By Dipankar De Sarkar, IANS,
London : Iran is to be invited to join a South Asian regional security conference centred on Afghanistan, British Foreign Secretary David Miliband said Friday.
Miliband said the meeting was a follow-up to the international conference on Afghanistan held in Paris June 2008 and co-chaired by the European Union presidency, United Nations secretary general and the Afghan government.
“The Iranian interest in Afghanistan is very direct – they have got a massive drugs problem coming out of Afghanistan.
“The Iranian border with Herat in the west of Afghanistan is the critical point for them and it’s the access point for much of their drugs problem,” Miliband told BBC.
Although Iran was among the participating countries at the June 12 conference that pledged $20 billion in aid to Afghanistan, Tehran later boycotted another international conference on Afghanistan in Paris in December 2008 amid a worsening of ties between Iran and France.

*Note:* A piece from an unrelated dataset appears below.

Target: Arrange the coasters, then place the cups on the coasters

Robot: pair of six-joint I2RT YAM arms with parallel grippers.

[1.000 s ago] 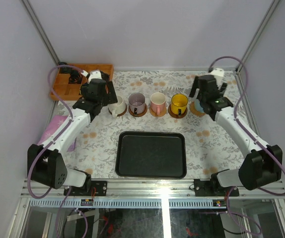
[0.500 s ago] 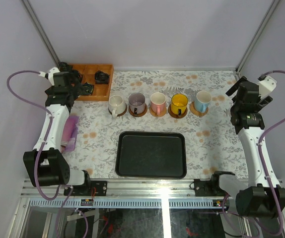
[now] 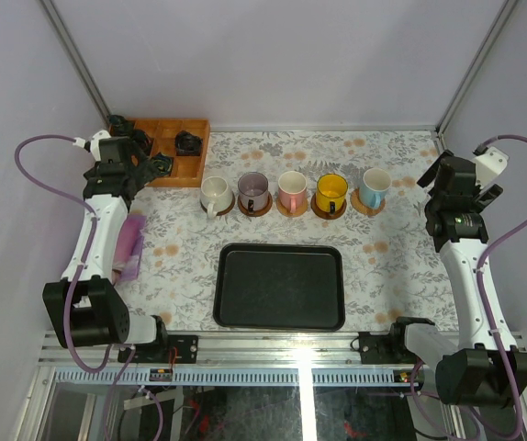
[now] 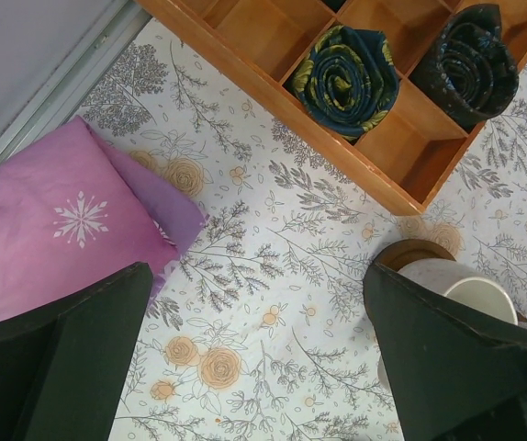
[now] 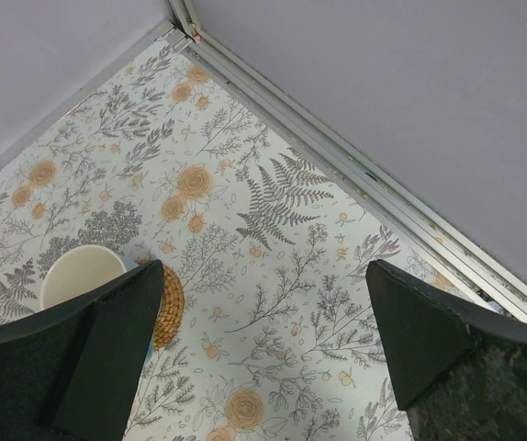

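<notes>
Five cups stand in a row, each on its own coaster: cream (image 3: 214, 194), mauve (image 3: 253, 190), pink (image 3: 292, 190), yellow (image 3: 331, 192) and light blue (image 3: 374, 187). Coaster rims (image 3: 255, 209) show under them. My left gripper (image 3: 158, 165) is open and empty, off to the left by the wooden box. In its wrist view the left gripper (image 4: 259, 358) frames bare cloth, with the cream cup (image 4: 470, 292) on its brown coaster (image 4: 415, 252) beside the right finger. My right gripper (image 3: 436, 180) is open and empty, right of the blue cup. The right gripper (image 5: 263, 354) has the blue cup (image 5: 80, 271) and its woven coaster (image 5: 169, 308) by its left finger.
A black rectangular tray (image 3: 279, 287) lies in front of the cups. A wooden divided box (image 3: 167, 152) with rolled dark cloths (image 4: 346, 78) stands at the back left. A pink cloth (image 4: 52, 220) lies along the left edge. Metal frame rails (image 5: 364, 175) border the table's back right corner.
Both arms have drawn back from the ends of the cup row to the table's sides. The light blue cup now stands uncovered on its coaster. Over the last half second little has moved.
</notes>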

The British minister said he had had discussions with US Secretary of State Hillary Clinton in Brussels Thursday at a meeting of foreign ministers from the North Atlantic Treaty Organisation (NATO), and welcomed changes in the US strategy on Afghanistan and Pakistan.
“I think it is important that America is changing its strategy. First, they want to look at Afghanistan and Pakistan together – that’s vital.
“Secondly, they want to change their relationship with Pakistan from being a predominantly military relationship, where there is massive military aid but very little educational support, to being in a relationship that has a far better balance between the civilian and the military.
“Thirdly, in Afghanistan itself, they are coming around to a strategy of what I would call Afghanisation – you have to put the Afghan up front because we are not trying to create a new colony in Afghanistan,” he added.
The proposal for the conference was presented by Clinton at Brussels, where she described it as a “big tent” meeting of “all parties who have a stake and interest in Afghanistan”.
Clinton said it will include NATO members, countries that are members of the International Security Assistance Force (ISAF) in Afghanistan, donors, countries that have regional or strategic interests in Afghanistan and international organisations.
The US has reportedly proposed March 31 as the date of the conference, but its venue remains undisclosed.